The National Association of Schoolmasters Union of Women Teachers (NASUWT) is a TUC-affiliated trade union representing teachers, including headteachers, throughout the United Kingdom.
The union organises in all sectors from early years to further education and represents teachers in all roles including heads and deputies. The NASUWT claims to be independent of any political party,〔
〕 and seeks to influence educational policy on behalf of its members with national government and the devolved assemblies in Scotland, Wales and Northern Ireland.
==History==

The origins of the NASUWT can be traced back to the formation of the National Association of Men Teachers (NAMT) in 1919. The Association was formed as a group within the National Union of Teachers (NUT) to promote the interests of male teachers.
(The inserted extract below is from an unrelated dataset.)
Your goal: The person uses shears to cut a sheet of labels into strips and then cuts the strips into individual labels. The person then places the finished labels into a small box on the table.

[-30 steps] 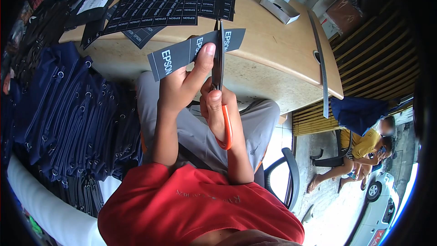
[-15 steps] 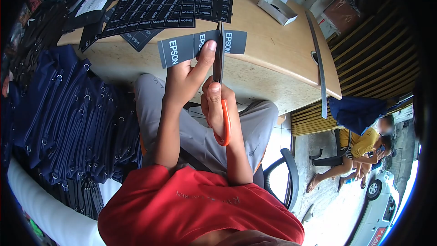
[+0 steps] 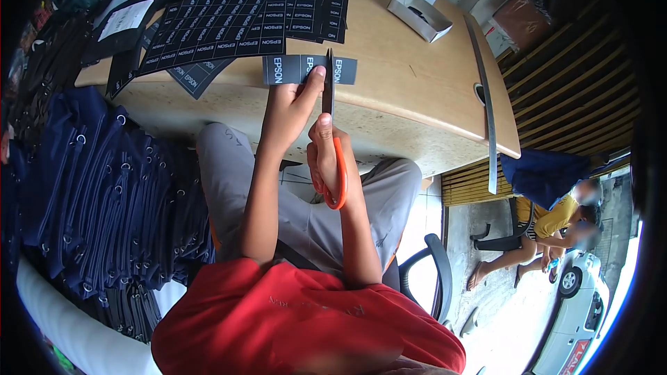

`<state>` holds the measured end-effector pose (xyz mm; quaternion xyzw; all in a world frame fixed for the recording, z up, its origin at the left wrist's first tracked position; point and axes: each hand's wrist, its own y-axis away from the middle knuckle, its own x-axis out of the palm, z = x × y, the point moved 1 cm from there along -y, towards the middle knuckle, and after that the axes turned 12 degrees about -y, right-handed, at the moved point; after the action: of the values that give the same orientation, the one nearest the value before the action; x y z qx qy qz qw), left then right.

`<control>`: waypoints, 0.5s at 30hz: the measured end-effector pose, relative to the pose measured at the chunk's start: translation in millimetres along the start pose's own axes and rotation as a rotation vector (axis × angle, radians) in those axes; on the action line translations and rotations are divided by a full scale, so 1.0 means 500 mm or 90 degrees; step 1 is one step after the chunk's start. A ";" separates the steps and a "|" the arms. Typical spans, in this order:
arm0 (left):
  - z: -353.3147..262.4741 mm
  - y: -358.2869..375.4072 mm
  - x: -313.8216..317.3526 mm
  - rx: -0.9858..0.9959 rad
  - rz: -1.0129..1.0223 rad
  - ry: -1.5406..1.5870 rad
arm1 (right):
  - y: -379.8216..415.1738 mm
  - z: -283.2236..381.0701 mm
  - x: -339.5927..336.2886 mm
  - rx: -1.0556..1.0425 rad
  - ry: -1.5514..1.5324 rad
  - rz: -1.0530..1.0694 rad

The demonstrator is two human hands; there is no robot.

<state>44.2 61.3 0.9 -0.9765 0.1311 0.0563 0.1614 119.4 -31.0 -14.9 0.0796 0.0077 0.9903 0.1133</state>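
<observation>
My left hand [image 3: 293, 107] pinches a short dark strip of EPSON labels [image 3: 286, 69] between thumb and fingers, just past the front edge of the desk. Wrapped in my right hand [image 3: 326, 160] are scissors with orange handles [image 3: 341, 184]. Their blades [image 3: 328, 97] point away from me and cross the strip right beside my left thumb, near the rightmost EPSON label. Larger sheets of EPSON labels [image 3: 208, 24] lie overlapping on the desk [image 3: 389, 83] beyond my hands.
A small open white box [image 3: 420, 19] and a metal ruler [image 3: 490, 139] are on the desk. Stacked navy fabric pieces with metal rings [image 3: 114, 187] stand at my left. A chair [image 3: 438, 271] is on the right; farther off are seated people [image 3: 549, 226] and a white vehicle [image 3: 583, 288].
The label strip has turned more level and sits slightly lower against the desk. Both hands have shifted a little, and the scissor blades have stayed across the strip.
</observation>
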 end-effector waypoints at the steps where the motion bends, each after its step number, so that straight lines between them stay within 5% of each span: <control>1: 0.003 -0.003 0.001 -0.004 0.001 0.000 | -0.005 -0.003 -0.001 0.004 0.000 -0.001; 15: 0.016 -0.016 -0.005 -0.028 -0.022 -0.088 | -0.029 -0.029 0.002 0.040 -0.012 -0.001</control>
<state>43.8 71.9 -3.7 -0.9758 0.1015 0.1235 0.1492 119.5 -16.8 -29.6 0.0923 0.0374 0.9887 0.1117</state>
The group existed alongside others within the NUT such as the National Federation of Class Teachers, the National Association of Head Teachers and the National Federation of Women Teachers (later to become the National Union of Women Teachers).〔M. Ironside and R. Seifert, Industrial Relations in Schools, (London: Routledge 1995), p.72.〕
The formation of the NAMT was in response to an NUT referendum the same year, approving the principle of equal pay. This major change in salary policy had been achieved whilst many male teachers were away serving in the army during the First World War.〔RA Simons, The Schoolmasters: The History of the NAS and of Education in its Time, (London: NASUWT: 1972)〕
A subsequent three-year campaign by the NAMT to further the interests of male teachers in the NUT saw its name changed in 1920 to the National Association of Schoolmasters (NAS) and finally resulted in secession of the NAS from the NUT in 1922. The secession came about indirectly following a decision at the NAS Conference that year to prohibit NAS members from continuing to also be members of the NUT after 31 December 1922.〔A. Tropp, The School Teachers: the growth of the teaching profession in England and Wales from 1800 to the present day, (London : Heinemann 1957), p. 216〕
The NAS aimed to recruit every schoolmaster into the NAS, to safeguard and promote the interests of male teachers, to ensure recognition of the social and economic responsibilities of male teachers, and to ensure the representation of schoolmasters on matters concerned with education with both the local education authorities (LEAs) and government. The NAS also maintained that all boys over the age of seven should be taught mainly by men and that schoolmasters should not serve under women heads.〔A. Blum (ed.), Teacher Unions and Associations: A Comparative Study, (University of Illinois Press, 1969), p. 54.〕
As the secondary education sector expanded, the NAS built its organisation among male secondary teachers, it adopted the methods of collective bargaining and militant industrial action in pursuing a narrow range of pay and conditions issues related to the interests of full-time male 'career teachers'.〔M. Ironside and R. Seifert, Industrial Relations in Schools, (London: Routledge 1995), p.97〕 The union secured a place on the Burnham Committee to negotiate teachers' salaries in 1961, following a series of strikes and rallies. In 1976, the NAS merged with the Union of Women Teachers (UWT) largely as a consequence of the Sex Discrimination Act 1975, which made it unlawful to exclude from membership on grounds of gender, and became the National Association of Schoolmasters/Union of Women Teachers (NAS/UWT).〔 In recent years, the slash has been dropped from the name.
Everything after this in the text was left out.